[[ DATASET SECTION open ]]

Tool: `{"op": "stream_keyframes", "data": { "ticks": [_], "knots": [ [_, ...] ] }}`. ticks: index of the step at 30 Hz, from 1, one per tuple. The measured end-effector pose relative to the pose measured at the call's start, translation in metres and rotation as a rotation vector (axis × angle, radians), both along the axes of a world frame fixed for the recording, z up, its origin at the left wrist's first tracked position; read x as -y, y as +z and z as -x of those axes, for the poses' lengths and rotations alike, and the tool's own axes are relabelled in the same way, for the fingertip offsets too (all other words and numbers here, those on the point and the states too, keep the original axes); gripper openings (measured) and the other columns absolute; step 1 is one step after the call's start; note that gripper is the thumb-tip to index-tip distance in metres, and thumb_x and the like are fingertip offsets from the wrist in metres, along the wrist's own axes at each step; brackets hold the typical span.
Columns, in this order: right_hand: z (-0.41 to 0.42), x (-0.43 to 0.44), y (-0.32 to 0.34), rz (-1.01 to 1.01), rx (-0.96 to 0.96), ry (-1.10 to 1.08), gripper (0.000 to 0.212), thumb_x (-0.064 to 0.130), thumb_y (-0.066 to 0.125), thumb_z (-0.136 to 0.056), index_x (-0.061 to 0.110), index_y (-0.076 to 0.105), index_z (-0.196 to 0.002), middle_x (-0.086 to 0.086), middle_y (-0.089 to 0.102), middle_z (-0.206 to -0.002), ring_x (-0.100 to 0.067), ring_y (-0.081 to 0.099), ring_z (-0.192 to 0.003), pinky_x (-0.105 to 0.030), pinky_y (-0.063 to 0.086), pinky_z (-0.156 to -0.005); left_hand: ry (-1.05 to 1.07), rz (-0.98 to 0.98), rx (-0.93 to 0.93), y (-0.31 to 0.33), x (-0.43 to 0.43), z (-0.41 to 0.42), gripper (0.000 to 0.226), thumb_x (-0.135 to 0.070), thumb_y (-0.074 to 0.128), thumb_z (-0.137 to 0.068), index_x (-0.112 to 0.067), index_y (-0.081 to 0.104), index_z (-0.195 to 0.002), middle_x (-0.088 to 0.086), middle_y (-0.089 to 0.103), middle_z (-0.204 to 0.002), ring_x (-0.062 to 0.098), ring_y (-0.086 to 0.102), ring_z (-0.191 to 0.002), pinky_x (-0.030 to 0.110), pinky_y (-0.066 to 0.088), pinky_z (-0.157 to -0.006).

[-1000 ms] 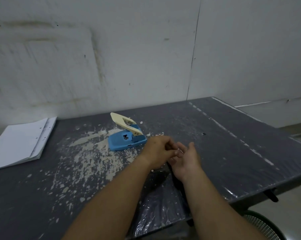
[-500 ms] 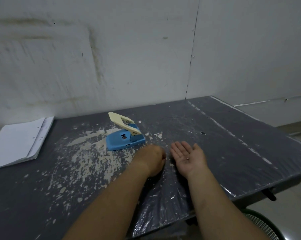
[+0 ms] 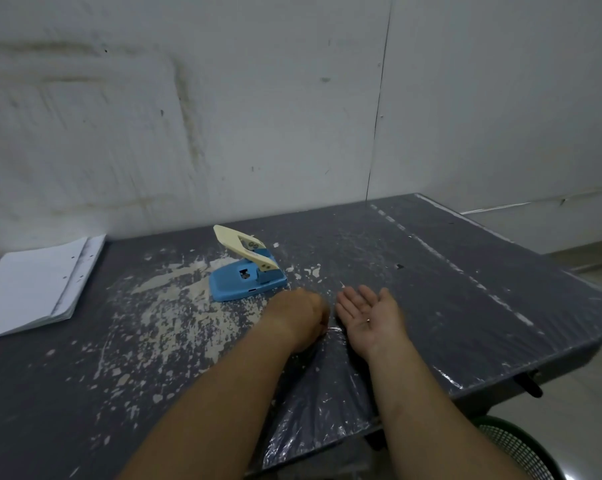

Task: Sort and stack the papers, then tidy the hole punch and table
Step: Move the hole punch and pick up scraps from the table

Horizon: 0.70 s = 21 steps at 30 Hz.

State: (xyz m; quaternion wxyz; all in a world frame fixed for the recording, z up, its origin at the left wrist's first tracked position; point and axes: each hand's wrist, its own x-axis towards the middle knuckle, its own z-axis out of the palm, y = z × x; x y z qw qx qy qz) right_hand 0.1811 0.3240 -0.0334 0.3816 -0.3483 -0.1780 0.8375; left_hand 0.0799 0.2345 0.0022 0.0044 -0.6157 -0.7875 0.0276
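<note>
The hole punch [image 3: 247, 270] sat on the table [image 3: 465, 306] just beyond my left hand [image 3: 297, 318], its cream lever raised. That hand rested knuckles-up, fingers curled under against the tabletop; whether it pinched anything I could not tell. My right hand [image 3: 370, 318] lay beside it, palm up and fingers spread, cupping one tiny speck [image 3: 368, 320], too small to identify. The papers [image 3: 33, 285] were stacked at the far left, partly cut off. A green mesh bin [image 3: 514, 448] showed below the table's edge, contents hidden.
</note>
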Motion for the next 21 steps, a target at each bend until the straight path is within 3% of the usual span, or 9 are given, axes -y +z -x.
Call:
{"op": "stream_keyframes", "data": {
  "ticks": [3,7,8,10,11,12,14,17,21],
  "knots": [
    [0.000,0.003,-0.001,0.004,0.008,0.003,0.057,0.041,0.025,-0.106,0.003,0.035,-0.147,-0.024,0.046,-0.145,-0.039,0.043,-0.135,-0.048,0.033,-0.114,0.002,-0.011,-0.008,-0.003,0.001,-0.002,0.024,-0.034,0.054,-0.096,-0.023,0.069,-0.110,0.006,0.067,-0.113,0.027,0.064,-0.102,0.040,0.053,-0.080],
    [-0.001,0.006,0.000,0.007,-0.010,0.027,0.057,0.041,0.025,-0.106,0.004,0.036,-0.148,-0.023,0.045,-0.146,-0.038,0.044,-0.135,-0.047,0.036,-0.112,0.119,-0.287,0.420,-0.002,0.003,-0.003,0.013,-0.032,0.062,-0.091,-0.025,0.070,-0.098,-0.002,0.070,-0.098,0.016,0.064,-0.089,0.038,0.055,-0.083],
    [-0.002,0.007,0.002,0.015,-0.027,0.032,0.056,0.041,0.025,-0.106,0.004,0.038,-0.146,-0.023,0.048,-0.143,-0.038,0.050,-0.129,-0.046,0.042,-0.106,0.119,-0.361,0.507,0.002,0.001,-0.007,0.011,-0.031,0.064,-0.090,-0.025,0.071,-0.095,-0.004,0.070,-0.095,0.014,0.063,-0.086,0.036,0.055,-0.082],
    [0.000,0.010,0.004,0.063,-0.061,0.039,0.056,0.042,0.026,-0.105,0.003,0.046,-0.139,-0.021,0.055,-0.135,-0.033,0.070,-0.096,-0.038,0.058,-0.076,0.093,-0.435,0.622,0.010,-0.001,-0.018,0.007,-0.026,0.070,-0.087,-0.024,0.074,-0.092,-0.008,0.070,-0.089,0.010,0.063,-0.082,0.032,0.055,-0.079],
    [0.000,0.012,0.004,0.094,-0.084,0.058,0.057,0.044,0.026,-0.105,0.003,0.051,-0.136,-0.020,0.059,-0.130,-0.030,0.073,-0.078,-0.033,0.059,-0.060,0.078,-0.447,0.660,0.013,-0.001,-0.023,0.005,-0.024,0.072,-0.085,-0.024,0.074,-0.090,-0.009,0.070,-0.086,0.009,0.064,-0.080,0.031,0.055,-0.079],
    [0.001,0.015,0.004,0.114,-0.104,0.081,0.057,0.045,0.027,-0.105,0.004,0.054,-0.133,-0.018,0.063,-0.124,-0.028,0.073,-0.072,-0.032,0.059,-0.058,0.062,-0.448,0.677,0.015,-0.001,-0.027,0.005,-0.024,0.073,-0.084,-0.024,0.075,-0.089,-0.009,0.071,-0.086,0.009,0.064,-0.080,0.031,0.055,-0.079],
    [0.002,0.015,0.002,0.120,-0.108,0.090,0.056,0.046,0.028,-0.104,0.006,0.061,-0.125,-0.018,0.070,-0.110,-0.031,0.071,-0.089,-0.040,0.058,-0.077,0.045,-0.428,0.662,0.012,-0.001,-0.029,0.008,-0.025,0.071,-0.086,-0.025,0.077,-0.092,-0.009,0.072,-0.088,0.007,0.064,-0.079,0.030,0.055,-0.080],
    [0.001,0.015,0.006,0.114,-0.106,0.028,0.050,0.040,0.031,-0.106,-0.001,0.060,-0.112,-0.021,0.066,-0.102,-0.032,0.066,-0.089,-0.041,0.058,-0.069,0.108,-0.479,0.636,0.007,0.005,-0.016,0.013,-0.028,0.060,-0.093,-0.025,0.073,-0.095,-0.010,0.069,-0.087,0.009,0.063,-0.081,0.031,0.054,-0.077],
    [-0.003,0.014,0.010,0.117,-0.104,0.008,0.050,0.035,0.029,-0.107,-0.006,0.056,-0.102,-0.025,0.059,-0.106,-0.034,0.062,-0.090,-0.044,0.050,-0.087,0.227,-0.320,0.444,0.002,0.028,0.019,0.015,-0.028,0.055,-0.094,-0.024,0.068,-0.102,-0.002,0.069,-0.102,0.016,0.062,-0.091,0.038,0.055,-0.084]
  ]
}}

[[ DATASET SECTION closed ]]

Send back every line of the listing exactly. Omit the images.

> _OUTPUT OF THE TASK_
Tool: `{"op": "stream_keyframes", "data": { "ticks": [_], "knots": [ [_, ...] ] }}`. ticks: index of the step at 30 Hz, from 1, one per tuple. The measured end-effector pose relative to the pose measured at the call's start, translation in metres and rotation as a rotation vector (axis × angle, radians), both along the axes of a world frame fixed for the recording, z up, its origin at the left wrist's first tracked position; read x as -y, y as +z and z as -x of those axes, for the poses' lengths and rotations alike, and the tool's own axes are relabelled in the same way, for the fingertip offsets too (all other words and numbers here, those on the point and the states too, keep the original axes); gripper openings (measured) and the other columns absolute; step 1 is one step after the call's start; note that gripper is the thumb-tip to index-tip distance in metres, and thumb_x and the like are fingertip offsets from the wrist in metres, along the wrist's own axes at each step; brackets hold the typical span.
Columns, in this order: right_hand: z (-0.41 to 0.42), x (-0.43 to 0.44), y (-0.32 to 0.34), rz (-1.01 to 1.01), rx (-0.96 to 0.96), ry (-1.10 to 1.08), gripper (0.000 to 0.212), thumb_x (-0.064 to 0.130), thumb_y (-0.066 to 0.125), thumb_z (-0.136 to 0.056), index_x (-0.061 to 0.110), index_y (-0.076 to 0.105), index_z (-0.196 to 0.002), middle_x (-0.086 to 0.086), middle_y (-0.089 to 0.102), middle_z (-0.206 to -0.002), ring_x (-0.100 to 0.067), ring_y (-0.081 to 0.099), ring_z (-0.192 to 0.003), pinky_x (-0.105 to 0.030), pinky_y (-0.063 to 0.086), pinky_z (-0.156 to -0.005); left_hand: ry (-1.05 to 1.07), rz (-0.98 to 0.98), rx (-0.93 to 0.93), y (-0.31 to 0.33), x (-0.43 to 0.43), z (-0.41 to 0.42), gripper (0.000 to 0.226), thumb_x (-0.135 to 0.070), thumb_y (-0.074 to 0.128), thumb_z (-0.137 to 0.068), index_x (-0.112 to 0.067), index_y (-0.081 to 0.104), index_z (-0.195 to 0.002), middle_x (-0.088 to 0.086), middle_y (-0.089 to 0.103), middle_z (-0.204 to 0.002), ring_x (-0.062 to 0.098), ring_y (-0.086 to 0.102), ring_z (-0.191 to 0.002), pinky_x (-0.030 to 0.110), pinky_y (-0.066 to 0.088), pinky_z (-0.157 to -0.006).

[-1000 ms] 
[-500 ms] 
[+0 ms] 

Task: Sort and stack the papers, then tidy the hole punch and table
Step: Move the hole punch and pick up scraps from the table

Horizon: 0.70 s = 21 steps at 30 Hz.

State: (xyz m; quaternion wxyz; all in a world frame fixed for the recording, z up, its origin at the left wrist's first tracked position; point and axes: each hand's wrist, its own x-axis towards the middle knuckle, its own z-axis out of the palm, y = z × x; x y z qw qx qy qz) right_hand 0.1811 0.3240 -0.0334 0.3816 -0.3483 -0.1780 0.8375; left_hand 0.0799 0.2345 0.0022 0.0044 -0.6157 -0.7875 0.0276
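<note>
The hole punch [image 3: 247, 270] sat on the table [image 3: 465, 306] just beyond my left hand [image 3: 297, 318], its cream lever raised. That hand rested knuckles-up, fingers curled under against the tabletop; whether it pinched anything I could not tell. My right hand [image 3: 370, 318] lay beside it, palm up and fingers spread, cupping one tiny speck [image 3: 368, 320], too small to identify. The papers [image 3: 33, 285] were stacked at the far left, partly cut off. A green mesh bin [image 3: 514, 448] showed below the table's edge, contents hidden.
</note>
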Motion for the next 21 steps, a target at each bend until the straight path is within 3% of the usual span, or 9 are given, axes -y +z -x.
Call:
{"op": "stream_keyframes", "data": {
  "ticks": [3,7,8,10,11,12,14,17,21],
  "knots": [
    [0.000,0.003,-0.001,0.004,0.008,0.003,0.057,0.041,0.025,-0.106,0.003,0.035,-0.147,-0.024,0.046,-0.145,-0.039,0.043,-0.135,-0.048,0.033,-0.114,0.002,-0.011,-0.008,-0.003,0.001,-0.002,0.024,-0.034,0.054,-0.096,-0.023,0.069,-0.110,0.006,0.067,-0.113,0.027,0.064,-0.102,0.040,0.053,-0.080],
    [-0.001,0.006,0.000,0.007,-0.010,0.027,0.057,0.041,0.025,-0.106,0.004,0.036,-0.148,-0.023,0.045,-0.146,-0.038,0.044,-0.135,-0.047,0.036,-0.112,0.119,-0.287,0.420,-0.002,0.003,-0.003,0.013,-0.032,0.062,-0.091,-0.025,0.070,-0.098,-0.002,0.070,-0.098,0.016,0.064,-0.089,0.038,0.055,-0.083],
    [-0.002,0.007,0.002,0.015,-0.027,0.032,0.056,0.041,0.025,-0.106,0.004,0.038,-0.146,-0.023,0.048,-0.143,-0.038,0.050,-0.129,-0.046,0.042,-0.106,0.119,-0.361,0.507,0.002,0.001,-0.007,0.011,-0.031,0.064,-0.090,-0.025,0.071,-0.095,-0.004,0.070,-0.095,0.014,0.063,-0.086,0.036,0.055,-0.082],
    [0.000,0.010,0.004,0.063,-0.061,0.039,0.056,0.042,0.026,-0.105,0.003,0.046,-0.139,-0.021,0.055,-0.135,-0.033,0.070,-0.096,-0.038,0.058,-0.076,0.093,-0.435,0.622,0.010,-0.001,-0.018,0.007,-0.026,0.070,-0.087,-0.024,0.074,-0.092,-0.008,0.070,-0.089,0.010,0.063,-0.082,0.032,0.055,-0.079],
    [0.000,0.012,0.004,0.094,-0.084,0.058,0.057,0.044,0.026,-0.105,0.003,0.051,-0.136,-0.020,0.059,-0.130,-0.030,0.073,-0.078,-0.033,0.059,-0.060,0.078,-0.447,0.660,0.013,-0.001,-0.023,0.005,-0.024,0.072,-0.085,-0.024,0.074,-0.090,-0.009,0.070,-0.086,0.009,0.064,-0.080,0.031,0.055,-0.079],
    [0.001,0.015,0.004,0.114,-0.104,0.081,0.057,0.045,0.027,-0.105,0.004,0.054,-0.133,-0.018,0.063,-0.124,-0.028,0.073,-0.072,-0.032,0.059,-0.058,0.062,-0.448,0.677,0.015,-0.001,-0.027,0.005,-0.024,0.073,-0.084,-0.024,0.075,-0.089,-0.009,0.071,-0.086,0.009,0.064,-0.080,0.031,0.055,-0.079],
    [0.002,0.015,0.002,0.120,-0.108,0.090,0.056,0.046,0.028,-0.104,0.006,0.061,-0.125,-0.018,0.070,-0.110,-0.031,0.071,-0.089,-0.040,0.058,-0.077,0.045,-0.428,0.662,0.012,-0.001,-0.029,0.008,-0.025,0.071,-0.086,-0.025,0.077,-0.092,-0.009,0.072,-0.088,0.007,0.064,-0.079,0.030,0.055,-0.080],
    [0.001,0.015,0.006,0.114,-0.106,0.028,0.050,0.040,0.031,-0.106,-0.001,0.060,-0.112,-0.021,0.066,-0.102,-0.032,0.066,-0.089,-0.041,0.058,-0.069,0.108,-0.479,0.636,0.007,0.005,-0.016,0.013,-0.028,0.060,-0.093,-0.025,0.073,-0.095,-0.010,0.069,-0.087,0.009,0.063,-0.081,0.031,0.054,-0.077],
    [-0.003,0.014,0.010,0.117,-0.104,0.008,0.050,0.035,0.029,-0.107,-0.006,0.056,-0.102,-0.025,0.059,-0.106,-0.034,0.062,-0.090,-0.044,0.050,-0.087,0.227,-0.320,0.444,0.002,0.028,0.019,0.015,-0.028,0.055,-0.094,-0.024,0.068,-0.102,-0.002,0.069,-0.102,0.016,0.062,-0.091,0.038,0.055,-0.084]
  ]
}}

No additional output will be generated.